Next, let’s explore exactly what AWS Graviton is and how it drives those performance gains.

Why Teams Are Actually Choosing AWS Graviton

Why Teams Are Actually Choosing AWS Graviton

AWS Graviton isn’t winning because it’s trendy. It’s winning because it works, especially for teams trying to optimize spend without trading off performance.

Here’s what teams are getting out of the switch:

  • Better price-performance: Graviton often outperforms x86 at a lower cost, especially for containerized and multithreaded workloads
  • Lower energy usage: Optimized for efficiency, which means reduced cloud bills and lower environmental impact.
  • Broad compatibility: Most Linux-based and open-source apps run on Graviton with little to no refactoring.
  • Easy adoption: Tools like Graviton Fast Start and ecosystem support make it easy to test and migrate.
  • Cloud-native alignment: Purpose-built for workloads like microservices, CI/CD, web apps, and batch jobs.

The result? You get compute that’s faster, cheaper, and built for how modern engineering teams actually deploy software.

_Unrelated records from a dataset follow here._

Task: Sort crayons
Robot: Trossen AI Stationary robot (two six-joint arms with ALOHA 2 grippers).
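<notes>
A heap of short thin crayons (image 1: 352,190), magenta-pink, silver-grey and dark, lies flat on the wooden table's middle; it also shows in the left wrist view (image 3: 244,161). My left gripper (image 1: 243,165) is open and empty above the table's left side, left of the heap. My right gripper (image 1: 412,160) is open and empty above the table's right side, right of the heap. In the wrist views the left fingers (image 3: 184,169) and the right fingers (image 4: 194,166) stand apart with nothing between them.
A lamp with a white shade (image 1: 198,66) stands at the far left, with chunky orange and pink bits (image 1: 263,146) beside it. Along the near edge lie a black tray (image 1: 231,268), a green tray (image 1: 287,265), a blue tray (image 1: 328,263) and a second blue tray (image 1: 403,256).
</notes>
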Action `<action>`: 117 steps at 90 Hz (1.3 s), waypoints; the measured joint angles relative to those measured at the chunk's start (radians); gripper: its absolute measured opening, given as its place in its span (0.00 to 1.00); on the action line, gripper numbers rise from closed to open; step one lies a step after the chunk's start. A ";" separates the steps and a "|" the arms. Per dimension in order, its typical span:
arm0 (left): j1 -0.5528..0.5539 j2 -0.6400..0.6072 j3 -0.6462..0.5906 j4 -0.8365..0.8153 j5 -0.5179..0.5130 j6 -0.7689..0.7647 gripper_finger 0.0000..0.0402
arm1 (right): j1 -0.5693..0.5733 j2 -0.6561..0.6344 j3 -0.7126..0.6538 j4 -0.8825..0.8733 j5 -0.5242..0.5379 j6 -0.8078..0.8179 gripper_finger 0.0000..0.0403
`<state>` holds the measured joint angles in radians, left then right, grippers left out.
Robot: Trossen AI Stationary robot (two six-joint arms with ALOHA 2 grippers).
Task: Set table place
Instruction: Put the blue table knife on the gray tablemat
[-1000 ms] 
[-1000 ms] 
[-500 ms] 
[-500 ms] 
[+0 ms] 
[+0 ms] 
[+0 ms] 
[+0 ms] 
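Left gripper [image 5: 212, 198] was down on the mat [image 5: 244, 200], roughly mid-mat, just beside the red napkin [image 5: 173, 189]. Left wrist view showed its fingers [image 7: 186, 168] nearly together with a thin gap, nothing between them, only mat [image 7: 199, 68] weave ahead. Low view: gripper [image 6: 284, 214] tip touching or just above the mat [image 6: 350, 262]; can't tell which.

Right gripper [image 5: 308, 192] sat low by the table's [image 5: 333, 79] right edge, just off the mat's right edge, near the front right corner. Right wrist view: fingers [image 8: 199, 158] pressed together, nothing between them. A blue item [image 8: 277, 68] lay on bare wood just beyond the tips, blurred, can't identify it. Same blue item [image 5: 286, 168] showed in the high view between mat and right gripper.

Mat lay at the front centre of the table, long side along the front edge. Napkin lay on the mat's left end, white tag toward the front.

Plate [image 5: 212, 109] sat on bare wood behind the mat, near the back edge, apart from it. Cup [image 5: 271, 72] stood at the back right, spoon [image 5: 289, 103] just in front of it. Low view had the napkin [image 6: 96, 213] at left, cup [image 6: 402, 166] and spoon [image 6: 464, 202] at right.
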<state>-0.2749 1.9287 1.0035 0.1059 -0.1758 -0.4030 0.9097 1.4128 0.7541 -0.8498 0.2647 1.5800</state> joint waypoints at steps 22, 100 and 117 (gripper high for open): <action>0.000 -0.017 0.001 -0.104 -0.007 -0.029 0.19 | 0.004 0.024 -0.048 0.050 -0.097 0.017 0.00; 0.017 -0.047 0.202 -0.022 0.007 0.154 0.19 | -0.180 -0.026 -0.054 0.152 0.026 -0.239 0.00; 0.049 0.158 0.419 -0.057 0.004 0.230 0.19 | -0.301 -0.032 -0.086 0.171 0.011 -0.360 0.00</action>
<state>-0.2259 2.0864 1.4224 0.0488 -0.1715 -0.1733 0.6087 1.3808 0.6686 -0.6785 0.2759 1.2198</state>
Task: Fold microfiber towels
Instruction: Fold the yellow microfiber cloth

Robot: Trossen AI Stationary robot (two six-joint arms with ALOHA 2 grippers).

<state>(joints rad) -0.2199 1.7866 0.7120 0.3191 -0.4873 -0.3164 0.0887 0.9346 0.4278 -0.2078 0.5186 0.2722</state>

AWS Graviton Generations and Instance Types: What’s Available Now

After introducing its own custom silicon, AWS has steadily evolved the AWS Graviton processor family through three major production-ready generations: Graviton2, Graviton3, and Graviton4. Each leap brings improvements in performance, efficiency, and architecture support.

  • Graviton2 (2020): Based on 64-bit Neoverse N1 cores. Offered up to 40% better price-performance compared to x86.
  • Graviton3 (2022): Up to 25% faster than Graviton2. Added double the floating point throughput, triple the ML performance, and advanced crypto acceleration.
  • Graviton4 (2023, public preview in 2024): Built on the ARMv9 architecture, featuring 96 cores, DDR5 memory, and PCIe Gen 5. Designed for memory-heavy and next-gen compute workloads.

These AWS Graviton-based processors back a range of EC2 instance families, each tailored to different workload profiles:

Instance Family Graviton Gen Best For
t4g Graviton2 General-purpose, burstable workloads
m6g, m7g Graviton2 / Graviton3 Balanced compute and memory (microservices, apps)
c6g, c7g Graviton2 / Graviton3 Compute-optimized workloads
r6g, r7g Graviton2 / Graviton3 Memory-intensive workloads
x2g Graviton2 High-memory use cases (in-memory DBs, analytics)
z1g Graviton1 High-frequency, legacy workloads
m8g (expected) Graviton4 Memory-optimized workloads with modern I/O demands (in preview)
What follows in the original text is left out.